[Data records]
━━━━━━━━━━

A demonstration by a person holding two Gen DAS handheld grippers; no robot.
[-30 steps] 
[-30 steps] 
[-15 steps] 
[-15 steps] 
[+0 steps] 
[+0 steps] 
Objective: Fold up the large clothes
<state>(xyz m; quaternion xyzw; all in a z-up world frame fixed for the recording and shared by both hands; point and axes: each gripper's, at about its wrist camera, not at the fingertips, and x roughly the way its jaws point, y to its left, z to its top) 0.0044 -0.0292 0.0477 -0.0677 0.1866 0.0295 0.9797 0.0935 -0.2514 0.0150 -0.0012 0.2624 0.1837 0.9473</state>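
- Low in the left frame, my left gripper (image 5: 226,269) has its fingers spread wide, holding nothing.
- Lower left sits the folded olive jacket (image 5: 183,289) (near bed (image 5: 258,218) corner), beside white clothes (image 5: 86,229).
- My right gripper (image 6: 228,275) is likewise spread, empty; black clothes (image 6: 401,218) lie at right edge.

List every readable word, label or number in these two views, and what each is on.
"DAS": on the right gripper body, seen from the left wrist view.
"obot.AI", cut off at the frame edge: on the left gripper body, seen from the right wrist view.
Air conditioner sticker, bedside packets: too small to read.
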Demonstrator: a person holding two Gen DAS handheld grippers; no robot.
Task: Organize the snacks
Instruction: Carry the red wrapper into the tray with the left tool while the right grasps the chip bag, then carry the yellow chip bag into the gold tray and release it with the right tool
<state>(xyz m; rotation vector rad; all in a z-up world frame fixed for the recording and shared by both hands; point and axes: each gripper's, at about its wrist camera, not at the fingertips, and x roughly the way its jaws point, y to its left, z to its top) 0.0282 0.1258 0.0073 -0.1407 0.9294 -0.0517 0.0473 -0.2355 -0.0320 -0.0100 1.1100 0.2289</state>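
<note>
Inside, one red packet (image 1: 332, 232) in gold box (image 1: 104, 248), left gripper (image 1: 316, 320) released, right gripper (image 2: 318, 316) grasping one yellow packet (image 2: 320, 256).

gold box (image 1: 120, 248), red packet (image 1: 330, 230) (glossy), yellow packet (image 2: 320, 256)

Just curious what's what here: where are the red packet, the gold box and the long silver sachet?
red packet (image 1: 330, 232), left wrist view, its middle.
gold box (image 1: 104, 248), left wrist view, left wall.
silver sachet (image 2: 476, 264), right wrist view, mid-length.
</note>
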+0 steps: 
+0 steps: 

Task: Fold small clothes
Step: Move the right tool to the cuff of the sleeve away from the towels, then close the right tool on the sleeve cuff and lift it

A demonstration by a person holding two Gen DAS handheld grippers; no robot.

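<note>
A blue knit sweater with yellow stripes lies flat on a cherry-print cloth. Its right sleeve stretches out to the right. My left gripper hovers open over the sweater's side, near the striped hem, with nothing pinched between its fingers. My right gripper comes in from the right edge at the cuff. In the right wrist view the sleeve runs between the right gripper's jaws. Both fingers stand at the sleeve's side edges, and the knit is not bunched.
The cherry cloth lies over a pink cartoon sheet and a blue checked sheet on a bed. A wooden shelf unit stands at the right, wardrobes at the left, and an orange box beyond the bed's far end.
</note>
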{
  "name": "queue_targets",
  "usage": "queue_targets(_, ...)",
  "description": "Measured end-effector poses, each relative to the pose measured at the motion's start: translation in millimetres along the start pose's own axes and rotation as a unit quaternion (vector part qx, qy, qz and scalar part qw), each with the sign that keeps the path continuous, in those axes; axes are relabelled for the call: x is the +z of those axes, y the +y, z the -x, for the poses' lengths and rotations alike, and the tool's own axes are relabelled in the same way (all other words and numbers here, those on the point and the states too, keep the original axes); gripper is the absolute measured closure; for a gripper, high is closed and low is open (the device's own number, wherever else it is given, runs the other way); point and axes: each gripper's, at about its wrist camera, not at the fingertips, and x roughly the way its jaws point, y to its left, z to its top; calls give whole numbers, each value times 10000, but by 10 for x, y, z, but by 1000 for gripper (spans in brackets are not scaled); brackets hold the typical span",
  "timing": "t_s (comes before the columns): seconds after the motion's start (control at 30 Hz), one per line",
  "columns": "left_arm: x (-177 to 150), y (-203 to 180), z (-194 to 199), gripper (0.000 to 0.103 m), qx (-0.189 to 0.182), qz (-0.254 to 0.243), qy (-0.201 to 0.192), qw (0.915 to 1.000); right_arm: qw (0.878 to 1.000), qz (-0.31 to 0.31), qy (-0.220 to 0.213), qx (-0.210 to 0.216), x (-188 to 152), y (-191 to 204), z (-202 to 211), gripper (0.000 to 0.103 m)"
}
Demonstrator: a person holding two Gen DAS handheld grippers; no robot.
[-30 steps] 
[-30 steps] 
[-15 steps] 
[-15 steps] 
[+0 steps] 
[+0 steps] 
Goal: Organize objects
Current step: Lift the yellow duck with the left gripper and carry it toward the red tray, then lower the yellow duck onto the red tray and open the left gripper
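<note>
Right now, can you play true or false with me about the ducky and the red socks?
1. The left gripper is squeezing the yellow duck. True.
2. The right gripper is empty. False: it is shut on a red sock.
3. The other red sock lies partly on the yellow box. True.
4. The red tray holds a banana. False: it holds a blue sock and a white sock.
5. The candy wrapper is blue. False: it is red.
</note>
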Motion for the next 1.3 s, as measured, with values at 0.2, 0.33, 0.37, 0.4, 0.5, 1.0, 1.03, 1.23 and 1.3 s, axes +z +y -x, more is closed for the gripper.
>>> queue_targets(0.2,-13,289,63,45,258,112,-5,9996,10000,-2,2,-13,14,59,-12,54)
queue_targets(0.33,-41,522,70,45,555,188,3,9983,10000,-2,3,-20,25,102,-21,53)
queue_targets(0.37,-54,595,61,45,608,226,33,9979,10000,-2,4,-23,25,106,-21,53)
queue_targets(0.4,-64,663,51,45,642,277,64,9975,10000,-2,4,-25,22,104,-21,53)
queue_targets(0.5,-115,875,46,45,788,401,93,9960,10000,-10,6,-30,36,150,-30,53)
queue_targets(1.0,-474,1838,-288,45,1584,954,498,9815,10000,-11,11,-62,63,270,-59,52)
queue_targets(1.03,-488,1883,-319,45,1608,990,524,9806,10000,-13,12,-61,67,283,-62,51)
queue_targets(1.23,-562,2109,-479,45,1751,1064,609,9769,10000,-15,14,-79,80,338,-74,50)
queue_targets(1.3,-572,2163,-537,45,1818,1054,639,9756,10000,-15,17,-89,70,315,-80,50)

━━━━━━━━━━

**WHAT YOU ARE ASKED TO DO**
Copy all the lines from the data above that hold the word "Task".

**PROBLEM SOLUTION**
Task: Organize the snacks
Task: Fold small clothes

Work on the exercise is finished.